Problem details ->
Transcribe exactly the lines that fall between the one holding "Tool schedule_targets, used" and the one holding "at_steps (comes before", inclusive, from the entries below.

Data extracted from a collection:
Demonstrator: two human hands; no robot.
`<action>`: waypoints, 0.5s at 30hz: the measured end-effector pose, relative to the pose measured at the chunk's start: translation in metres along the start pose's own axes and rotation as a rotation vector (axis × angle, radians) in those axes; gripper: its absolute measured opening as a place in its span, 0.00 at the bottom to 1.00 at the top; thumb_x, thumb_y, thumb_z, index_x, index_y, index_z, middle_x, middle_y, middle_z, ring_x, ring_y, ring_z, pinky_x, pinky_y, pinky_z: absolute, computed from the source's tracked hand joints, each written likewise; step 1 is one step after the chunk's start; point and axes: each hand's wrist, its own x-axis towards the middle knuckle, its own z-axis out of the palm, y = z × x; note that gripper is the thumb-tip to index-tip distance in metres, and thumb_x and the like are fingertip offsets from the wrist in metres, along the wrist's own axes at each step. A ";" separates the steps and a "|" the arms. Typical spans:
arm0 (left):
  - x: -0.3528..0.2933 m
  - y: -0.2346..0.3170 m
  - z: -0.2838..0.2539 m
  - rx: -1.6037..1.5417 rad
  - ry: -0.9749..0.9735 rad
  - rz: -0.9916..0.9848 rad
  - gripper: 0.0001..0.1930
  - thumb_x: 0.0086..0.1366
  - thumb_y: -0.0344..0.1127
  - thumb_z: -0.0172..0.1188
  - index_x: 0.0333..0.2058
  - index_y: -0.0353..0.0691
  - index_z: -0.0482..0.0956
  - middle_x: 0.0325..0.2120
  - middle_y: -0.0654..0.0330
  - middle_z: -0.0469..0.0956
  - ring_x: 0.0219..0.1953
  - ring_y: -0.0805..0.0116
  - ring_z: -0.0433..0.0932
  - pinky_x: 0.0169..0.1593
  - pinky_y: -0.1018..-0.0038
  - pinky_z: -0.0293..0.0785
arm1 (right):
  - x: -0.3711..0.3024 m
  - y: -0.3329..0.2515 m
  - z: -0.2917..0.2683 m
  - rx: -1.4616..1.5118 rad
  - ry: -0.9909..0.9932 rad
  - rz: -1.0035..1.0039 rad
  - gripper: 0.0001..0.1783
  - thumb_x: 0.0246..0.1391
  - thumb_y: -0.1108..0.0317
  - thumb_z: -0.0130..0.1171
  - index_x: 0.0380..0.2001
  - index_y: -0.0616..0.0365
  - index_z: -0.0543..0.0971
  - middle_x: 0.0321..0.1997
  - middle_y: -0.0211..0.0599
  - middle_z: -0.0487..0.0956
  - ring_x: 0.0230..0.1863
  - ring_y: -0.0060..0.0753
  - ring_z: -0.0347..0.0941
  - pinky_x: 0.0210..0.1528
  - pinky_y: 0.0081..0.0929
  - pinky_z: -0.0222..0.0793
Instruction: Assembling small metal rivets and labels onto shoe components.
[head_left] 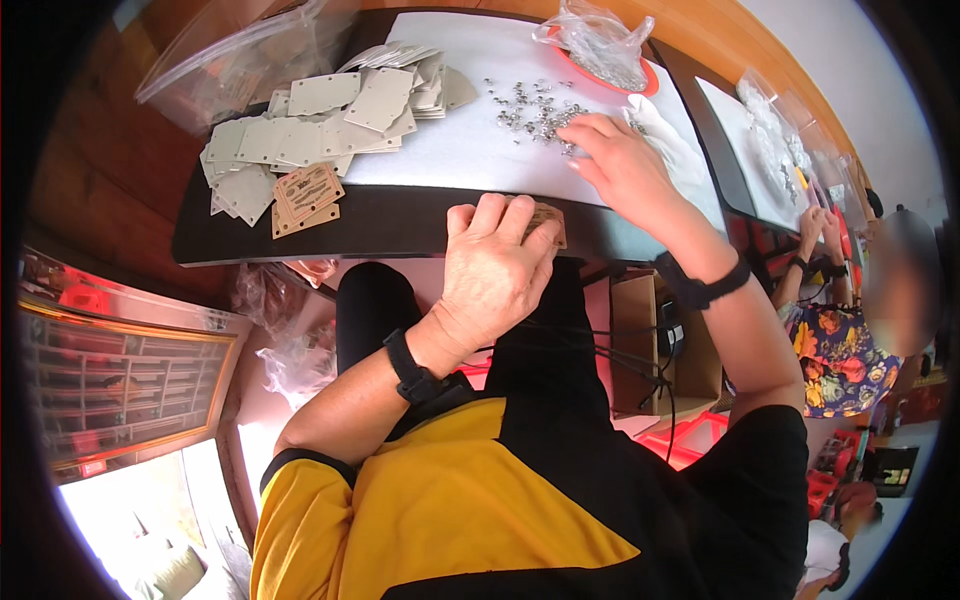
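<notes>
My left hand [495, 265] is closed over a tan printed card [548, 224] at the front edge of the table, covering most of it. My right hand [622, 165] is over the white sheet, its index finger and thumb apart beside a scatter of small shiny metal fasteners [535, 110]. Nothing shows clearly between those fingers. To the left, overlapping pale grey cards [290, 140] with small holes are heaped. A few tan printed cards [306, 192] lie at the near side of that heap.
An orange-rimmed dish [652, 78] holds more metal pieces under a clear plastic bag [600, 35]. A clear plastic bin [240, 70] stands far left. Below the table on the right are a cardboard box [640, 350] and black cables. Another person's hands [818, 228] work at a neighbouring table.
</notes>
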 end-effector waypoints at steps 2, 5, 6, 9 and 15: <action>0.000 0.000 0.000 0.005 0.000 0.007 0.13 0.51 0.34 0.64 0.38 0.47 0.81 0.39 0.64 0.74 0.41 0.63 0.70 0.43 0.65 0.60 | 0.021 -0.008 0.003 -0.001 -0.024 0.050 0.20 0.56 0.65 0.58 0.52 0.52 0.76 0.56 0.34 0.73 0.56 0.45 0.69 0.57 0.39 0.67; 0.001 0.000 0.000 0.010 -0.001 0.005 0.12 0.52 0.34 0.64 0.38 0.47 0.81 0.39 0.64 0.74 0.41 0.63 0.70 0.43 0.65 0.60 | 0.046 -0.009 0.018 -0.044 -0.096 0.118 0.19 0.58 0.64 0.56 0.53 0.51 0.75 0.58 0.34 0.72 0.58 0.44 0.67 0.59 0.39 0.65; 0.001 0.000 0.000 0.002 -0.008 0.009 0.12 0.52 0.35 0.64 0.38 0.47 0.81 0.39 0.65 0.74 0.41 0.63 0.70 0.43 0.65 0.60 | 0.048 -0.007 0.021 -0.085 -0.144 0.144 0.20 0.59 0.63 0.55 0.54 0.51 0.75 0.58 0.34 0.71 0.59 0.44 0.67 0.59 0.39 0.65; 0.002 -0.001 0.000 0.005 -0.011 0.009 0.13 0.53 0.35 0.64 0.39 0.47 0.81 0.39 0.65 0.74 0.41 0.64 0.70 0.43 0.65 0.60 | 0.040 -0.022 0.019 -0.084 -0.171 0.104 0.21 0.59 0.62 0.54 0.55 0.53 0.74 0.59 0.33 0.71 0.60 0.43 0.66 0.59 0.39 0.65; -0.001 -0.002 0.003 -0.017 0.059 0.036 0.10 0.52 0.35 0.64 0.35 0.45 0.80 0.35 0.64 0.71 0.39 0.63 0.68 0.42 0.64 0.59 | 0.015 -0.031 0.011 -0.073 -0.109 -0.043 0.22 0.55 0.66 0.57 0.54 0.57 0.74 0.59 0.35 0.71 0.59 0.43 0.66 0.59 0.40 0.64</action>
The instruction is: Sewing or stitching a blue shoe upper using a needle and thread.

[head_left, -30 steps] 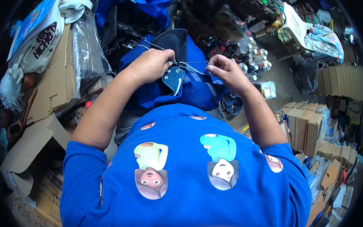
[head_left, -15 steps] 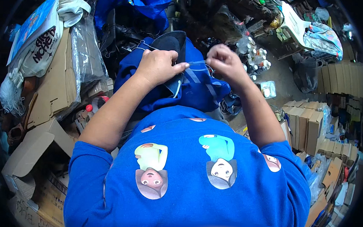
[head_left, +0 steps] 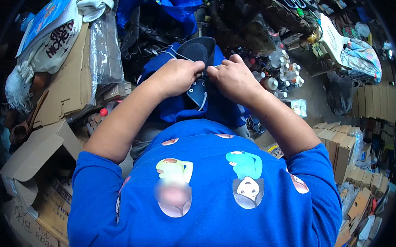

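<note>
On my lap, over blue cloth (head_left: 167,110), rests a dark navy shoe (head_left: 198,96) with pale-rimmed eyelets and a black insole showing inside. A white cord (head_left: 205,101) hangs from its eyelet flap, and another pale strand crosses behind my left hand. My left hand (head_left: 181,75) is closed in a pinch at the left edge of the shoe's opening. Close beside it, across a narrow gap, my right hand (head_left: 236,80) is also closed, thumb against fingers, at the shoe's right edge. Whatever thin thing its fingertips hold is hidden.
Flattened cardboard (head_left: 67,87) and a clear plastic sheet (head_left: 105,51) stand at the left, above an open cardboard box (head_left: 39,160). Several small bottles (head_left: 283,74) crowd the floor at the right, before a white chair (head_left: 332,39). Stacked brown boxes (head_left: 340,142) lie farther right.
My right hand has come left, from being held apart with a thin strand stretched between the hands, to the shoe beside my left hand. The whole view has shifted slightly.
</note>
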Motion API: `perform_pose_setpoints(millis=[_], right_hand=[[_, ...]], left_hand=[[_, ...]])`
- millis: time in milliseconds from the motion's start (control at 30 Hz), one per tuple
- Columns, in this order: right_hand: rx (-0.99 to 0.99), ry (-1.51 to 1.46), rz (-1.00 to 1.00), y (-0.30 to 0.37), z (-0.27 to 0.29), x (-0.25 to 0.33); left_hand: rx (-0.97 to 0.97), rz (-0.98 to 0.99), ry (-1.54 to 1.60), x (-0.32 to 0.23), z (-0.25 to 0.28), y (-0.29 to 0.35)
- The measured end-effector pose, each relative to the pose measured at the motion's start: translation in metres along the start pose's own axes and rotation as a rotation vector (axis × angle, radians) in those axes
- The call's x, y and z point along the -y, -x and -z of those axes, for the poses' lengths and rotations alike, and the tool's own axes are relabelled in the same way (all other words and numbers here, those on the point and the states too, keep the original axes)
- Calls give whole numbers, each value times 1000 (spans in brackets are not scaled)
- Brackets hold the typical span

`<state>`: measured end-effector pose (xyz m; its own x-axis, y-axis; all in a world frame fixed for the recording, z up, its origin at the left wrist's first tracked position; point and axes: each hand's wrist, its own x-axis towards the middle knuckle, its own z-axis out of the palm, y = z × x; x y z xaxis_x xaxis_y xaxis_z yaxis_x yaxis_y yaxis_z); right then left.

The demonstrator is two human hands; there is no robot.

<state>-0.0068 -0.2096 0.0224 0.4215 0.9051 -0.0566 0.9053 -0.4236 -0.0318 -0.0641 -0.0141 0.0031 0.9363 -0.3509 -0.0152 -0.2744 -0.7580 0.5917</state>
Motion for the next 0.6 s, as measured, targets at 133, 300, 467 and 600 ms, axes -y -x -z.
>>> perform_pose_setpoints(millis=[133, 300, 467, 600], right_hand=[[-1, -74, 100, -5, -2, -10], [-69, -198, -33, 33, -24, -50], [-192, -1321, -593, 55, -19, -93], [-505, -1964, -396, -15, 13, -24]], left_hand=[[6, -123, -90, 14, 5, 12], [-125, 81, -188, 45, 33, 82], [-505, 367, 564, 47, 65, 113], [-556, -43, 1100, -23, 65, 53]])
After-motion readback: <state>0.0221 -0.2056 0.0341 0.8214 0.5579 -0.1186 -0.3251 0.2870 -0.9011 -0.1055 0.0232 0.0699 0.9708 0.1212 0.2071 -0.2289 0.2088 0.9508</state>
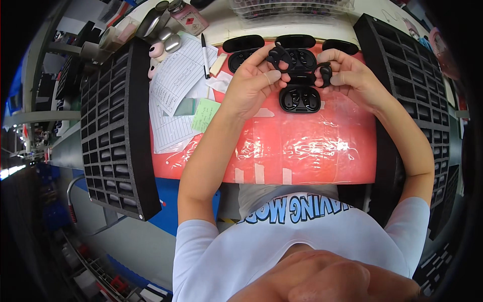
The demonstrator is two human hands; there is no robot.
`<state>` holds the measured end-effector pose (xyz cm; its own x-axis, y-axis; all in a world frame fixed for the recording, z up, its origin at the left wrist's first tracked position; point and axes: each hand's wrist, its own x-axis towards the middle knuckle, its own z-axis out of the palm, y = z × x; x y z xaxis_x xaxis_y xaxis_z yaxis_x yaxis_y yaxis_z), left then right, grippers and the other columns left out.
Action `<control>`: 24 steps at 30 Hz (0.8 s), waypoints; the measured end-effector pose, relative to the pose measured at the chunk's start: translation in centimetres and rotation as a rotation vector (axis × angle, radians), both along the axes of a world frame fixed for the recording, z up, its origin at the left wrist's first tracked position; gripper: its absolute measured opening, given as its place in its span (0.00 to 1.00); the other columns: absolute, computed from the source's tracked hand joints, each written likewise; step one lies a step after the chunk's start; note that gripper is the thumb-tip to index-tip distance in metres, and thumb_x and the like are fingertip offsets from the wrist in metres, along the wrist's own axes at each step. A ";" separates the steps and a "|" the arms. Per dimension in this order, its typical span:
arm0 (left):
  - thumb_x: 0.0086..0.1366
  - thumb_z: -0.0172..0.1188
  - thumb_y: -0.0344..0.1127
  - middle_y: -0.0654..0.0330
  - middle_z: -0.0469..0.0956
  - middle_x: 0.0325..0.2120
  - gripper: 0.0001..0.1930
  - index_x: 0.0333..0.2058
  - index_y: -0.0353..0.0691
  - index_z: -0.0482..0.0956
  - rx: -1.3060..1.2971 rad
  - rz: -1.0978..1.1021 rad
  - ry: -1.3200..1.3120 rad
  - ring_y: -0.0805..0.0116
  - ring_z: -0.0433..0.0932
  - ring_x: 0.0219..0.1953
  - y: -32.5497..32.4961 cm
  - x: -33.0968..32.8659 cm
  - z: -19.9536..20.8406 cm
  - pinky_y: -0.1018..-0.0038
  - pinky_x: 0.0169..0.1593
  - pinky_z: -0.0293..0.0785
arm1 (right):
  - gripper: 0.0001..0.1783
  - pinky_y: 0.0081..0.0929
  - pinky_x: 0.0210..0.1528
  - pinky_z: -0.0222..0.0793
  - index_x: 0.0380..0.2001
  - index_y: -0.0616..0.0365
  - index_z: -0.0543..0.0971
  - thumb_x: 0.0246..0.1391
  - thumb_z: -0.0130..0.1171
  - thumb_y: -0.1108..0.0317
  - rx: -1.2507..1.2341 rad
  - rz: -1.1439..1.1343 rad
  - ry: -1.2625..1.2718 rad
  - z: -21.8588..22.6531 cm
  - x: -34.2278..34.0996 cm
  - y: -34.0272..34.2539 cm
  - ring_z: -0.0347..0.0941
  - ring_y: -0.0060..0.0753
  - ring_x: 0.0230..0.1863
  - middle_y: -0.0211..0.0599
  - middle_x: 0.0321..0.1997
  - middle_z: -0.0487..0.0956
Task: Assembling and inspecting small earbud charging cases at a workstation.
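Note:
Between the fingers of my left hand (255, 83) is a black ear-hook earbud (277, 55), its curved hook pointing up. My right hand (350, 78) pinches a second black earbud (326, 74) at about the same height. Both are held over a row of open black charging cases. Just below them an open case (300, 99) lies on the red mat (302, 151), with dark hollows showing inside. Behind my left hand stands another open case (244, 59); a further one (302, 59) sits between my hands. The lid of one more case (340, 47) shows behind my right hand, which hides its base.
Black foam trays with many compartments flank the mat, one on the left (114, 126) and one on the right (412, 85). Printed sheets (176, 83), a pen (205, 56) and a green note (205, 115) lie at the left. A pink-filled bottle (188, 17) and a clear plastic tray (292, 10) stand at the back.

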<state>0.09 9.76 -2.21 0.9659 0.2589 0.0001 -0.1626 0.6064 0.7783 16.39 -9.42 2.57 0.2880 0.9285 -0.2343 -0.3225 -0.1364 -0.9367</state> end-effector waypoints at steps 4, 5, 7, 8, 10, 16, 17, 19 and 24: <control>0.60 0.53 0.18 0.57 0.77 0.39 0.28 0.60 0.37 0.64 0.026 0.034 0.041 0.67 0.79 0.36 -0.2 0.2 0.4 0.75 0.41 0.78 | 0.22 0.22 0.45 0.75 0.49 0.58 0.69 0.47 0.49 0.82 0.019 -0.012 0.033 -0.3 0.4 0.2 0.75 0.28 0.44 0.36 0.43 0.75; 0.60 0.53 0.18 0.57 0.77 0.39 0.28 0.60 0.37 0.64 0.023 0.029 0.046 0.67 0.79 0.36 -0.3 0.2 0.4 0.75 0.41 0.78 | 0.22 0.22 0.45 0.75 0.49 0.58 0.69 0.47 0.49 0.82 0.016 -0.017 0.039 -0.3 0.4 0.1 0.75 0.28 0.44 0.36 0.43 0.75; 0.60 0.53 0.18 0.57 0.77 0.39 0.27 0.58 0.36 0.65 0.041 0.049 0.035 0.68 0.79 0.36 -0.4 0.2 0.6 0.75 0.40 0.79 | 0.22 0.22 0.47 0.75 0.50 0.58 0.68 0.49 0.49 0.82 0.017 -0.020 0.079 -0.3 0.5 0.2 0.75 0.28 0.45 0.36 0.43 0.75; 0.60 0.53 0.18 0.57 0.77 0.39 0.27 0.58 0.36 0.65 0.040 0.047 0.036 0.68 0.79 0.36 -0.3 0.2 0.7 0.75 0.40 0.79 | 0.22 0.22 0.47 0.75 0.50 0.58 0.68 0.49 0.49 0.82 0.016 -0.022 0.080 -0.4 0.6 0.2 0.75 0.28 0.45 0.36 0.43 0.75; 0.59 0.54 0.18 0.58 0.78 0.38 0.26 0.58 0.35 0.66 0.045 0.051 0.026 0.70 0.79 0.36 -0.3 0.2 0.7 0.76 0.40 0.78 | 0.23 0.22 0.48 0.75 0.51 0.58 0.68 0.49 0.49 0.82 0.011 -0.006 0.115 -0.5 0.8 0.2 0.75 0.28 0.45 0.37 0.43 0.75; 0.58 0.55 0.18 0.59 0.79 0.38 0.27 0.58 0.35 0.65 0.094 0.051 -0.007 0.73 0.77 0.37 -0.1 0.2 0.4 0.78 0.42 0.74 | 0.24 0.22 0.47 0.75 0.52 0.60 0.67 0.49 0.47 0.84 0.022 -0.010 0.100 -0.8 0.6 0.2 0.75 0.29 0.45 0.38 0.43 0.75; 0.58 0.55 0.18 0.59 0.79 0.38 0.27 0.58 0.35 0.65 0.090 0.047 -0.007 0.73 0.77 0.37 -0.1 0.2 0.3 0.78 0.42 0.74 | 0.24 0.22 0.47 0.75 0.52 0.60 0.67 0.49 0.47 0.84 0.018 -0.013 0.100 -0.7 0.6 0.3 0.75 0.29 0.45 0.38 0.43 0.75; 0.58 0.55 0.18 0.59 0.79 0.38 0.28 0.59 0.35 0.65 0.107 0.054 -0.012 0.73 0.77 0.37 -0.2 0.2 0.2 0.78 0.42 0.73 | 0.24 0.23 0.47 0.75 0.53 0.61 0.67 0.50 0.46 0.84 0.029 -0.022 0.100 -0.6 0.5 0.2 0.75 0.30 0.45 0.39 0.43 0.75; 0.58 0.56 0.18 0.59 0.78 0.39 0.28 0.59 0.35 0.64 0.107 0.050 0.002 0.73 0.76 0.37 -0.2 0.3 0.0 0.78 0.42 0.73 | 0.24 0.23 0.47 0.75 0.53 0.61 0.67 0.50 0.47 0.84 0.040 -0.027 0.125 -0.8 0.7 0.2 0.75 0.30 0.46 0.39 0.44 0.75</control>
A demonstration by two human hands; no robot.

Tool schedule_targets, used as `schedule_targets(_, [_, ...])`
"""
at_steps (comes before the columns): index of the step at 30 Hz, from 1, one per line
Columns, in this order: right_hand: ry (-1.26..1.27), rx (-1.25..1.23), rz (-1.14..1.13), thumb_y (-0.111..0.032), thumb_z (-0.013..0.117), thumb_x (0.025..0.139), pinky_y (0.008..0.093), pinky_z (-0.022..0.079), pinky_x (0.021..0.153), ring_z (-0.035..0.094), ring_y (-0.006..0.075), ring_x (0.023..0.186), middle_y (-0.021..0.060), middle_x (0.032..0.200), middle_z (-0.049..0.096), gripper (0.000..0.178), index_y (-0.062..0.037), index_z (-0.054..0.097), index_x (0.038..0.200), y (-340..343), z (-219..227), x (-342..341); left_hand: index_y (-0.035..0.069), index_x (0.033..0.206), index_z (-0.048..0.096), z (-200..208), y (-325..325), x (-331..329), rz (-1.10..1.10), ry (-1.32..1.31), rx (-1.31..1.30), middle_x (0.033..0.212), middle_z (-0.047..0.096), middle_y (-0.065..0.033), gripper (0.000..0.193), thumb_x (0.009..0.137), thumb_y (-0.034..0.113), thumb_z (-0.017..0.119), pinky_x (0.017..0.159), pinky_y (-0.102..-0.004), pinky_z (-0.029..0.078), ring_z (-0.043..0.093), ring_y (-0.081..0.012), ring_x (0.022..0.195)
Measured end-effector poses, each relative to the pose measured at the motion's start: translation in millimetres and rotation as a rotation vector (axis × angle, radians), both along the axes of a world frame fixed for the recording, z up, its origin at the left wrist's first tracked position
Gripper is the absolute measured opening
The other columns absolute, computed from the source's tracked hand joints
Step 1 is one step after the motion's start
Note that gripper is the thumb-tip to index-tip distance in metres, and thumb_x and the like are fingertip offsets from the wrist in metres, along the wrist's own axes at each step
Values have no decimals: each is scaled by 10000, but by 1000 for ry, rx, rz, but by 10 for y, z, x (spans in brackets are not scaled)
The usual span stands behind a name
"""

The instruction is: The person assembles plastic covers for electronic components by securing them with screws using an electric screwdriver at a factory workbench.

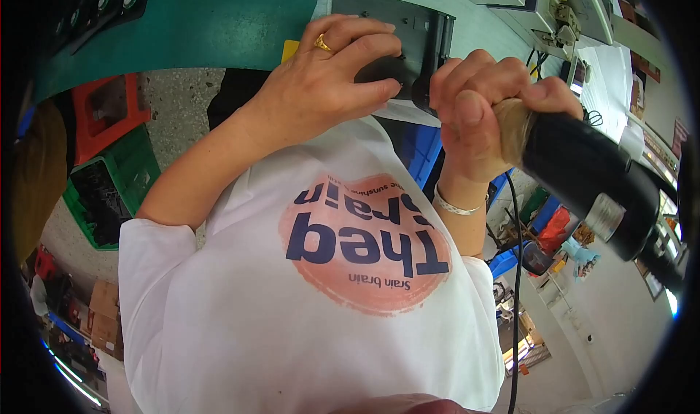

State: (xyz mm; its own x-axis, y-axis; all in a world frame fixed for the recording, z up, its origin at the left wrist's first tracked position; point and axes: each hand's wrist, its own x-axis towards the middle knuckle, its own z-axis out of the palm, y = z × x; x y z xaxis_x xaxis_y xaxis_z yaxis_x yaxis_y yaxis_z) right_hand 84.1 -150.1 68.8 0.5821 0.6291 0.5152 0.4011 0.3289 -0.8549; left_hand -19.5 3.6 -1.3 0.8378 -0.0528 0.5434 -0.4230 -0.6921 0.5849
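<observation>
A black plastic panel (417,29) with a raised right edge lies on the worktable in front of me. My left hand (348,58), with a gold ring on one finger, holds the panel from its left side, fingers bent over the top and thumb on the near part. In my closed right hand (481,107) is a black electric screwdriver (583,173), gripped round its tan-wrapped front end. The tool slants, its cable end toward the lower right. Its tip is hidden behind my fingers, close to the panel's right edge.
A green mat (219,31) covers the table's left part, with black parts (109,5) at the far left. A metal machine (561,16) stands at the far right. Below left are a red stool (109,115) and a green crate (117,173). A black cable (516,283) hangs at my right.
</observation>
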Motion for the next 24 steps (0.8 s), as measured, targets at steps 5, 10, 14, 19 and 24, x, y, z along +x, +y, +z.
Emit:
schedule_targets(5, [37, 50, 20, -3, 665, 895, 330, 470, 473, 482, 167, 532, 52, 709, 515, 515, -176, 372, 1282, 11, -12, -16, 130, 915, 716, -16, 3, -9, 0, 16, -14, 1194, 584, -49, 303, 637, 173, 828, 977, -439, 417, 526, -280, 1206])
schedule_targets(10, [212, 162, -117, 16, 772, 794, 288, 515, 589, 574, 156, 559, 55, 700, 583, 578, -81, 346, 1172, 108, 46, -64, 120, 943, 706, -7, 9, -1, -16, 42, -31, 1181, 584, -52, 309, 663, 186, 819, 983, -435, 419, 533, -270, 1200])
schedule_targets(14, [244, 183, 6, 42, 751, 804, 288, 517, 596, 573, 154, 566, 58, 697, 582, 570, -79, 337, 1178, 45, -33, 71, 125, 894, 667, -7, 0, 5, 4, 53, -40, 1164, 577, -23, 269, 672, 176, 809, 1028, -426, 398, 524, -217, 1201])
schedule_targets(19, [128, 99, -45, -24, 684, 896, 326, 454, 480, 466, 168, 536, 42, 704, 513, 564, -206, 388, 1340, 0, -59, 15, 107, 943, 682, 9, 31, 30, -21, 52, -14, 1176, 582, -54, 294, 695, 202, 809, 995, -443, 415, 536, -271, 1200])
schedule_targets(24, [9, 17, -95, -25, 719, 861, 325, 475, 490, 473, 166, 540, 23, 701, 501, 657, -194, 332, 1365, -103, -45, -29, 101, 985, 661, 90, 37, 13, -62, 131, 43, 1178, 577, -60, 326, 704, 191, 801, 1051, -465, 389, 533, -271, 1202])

Worked solution ->
Tool schedule_targets, used as `schedule_targets(_, [_, ...])`
"""
at_steps (comes before the columns): index of the step at 30 Hz, from 1, one per line

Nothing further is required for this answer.